YOUR TASK:
Return precisely the opening lines of the listing below, ending with the line that contains "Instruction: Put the".

DATA PROVIDED:
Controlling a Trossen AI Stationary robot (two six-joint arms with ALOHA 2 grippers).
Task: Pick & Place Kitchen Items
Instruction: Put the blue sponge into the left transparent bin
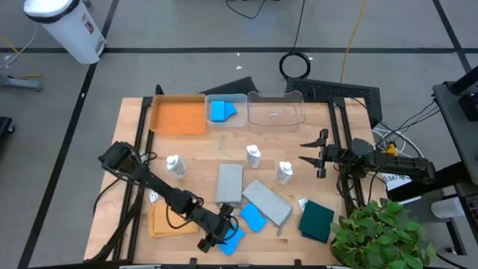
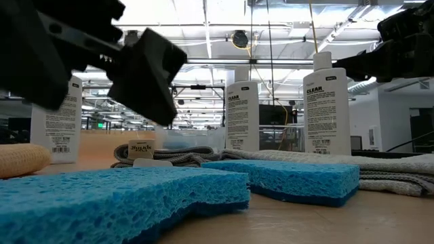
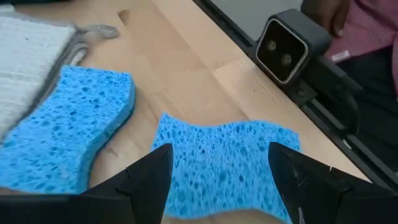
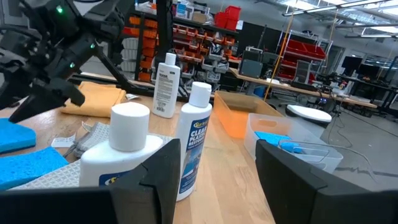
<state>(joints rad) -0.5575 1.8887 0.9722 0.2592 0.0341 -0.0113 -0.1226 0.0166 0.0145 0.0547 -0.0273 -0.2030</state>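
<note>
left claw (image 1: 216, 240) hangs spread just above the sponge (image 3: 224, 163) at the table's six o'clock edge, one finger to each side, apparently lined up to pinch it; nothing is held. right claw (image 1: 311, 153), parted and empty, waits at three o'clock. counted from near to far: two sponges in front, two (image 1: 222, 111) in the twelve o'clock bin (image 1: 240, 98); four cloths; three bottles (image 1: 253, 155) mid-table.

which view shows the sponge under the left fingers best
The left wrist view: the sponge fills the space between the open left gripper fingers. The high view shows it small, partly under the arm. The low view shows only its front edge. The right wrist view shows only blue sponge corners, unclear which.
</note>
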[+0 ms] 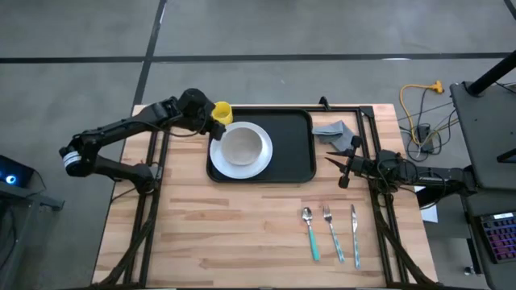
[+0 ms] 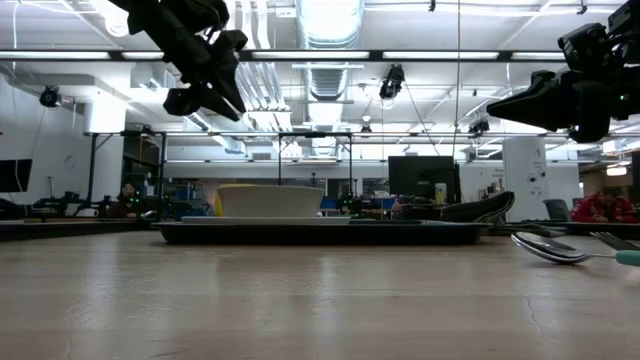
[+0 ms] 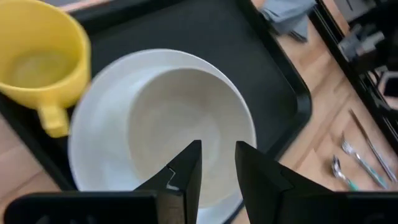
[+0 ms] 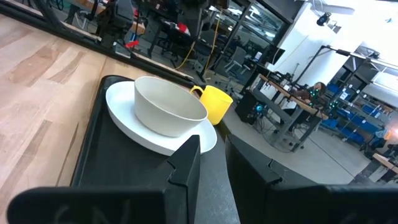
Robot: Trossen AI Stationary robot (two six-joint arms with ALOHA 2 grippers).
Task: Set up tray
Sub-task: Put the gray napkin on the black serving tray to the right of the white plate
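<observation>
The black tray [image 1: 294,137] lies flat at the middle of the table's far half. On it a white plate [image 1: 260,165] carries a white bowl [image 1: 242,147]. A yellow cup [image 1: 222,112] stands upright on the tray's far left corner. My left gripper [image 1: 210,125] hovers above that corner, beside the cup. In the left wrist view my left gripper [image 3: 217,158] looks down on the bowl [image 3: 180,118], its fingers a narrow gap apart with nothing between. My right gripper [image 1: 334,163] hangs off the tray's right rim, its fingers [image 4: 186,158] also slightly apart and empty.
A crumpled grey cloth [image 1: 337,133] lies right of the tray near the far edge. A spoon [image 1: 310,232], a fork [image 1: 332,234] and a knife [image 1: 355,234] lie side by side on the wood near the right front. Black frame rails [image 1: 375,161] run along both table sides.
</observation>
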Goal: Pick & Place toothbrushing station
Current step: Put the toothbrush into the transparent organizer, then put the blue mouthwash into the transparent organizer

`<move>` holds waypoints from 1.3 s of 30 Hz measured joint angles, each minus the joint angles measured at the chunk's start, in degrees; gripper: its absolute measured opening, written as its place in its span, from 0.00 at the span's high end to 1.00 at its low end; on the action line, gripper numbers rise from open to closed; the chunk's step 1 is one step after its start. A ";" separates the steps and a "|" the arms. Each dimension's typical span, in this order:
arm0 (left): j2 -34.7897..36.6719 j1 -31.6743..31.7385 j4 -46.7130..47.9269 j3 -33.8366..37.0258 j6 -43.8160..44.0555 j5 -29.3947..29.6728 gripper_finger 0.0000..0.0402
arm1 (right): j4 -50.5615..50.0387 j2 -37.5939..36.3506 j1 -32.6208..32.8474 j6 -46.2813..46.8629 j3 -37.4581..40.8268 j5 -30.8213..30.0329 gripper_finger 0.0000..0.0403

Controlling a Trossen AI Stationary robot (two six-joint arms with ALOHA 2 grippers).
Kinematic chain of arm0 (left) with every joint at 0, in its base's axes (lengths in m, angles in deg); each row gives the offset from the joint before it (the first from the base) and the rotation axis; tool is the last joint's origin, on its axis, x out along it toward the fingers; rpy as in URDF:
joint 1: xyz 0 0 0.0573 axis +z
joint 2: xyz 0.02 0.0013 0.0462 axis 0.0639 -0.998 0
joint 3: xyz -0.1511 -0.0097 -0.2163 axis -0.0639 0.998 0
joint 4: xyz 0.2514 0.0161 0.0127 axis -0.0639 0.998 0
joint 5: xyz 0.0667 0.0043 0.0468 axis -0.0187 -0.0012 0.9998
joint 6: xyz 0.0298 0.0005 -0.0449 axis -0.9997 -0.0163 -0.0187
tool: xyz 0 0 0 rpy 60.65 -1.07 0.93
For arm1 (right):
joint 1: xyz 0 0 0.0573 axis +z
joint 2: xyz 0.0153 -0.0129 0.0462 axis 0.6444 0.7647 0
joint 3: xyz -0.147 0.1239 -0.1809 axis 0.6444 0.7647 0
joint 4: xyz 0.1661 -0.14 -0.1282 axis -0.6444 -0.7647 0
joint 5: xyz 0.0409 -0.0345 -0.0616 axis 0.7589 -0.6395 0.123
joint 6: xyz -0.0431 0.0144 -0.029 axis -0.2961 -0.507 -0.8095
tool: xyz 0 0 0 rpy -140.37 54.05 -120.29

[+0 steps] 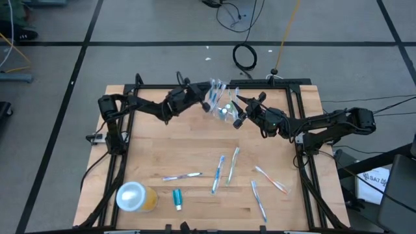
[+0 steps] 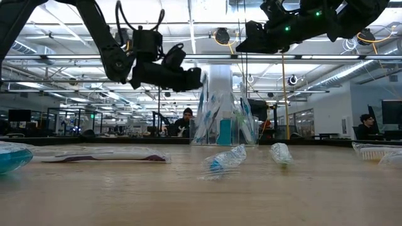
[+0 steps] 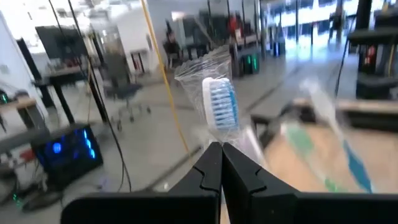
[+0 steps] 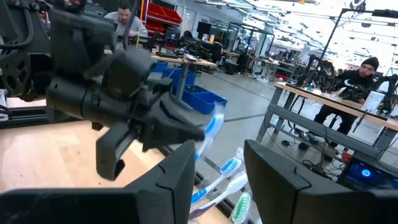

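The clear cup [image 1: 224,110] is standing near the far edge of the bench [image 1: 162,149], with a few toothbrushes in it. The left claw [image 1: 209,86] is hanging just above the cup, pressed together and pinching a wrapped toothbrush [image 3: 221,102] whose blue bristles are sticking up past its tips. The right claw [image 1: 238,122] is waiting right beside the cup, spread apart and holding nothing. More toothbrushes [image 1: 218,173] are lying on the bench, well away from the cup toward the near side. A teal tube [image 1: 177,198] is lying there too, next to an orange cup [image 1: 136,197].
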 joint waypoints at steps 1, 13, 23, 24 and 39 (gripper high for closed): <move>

REPLY TO THE EXERCISE:
Controlling a Trossen AI Stationary robot (two six-joint arms with ALOHA 2 grippers).
Task: Pick & Place Kitchen Items
Instruction: Put the blue sponge into the left transparent bin

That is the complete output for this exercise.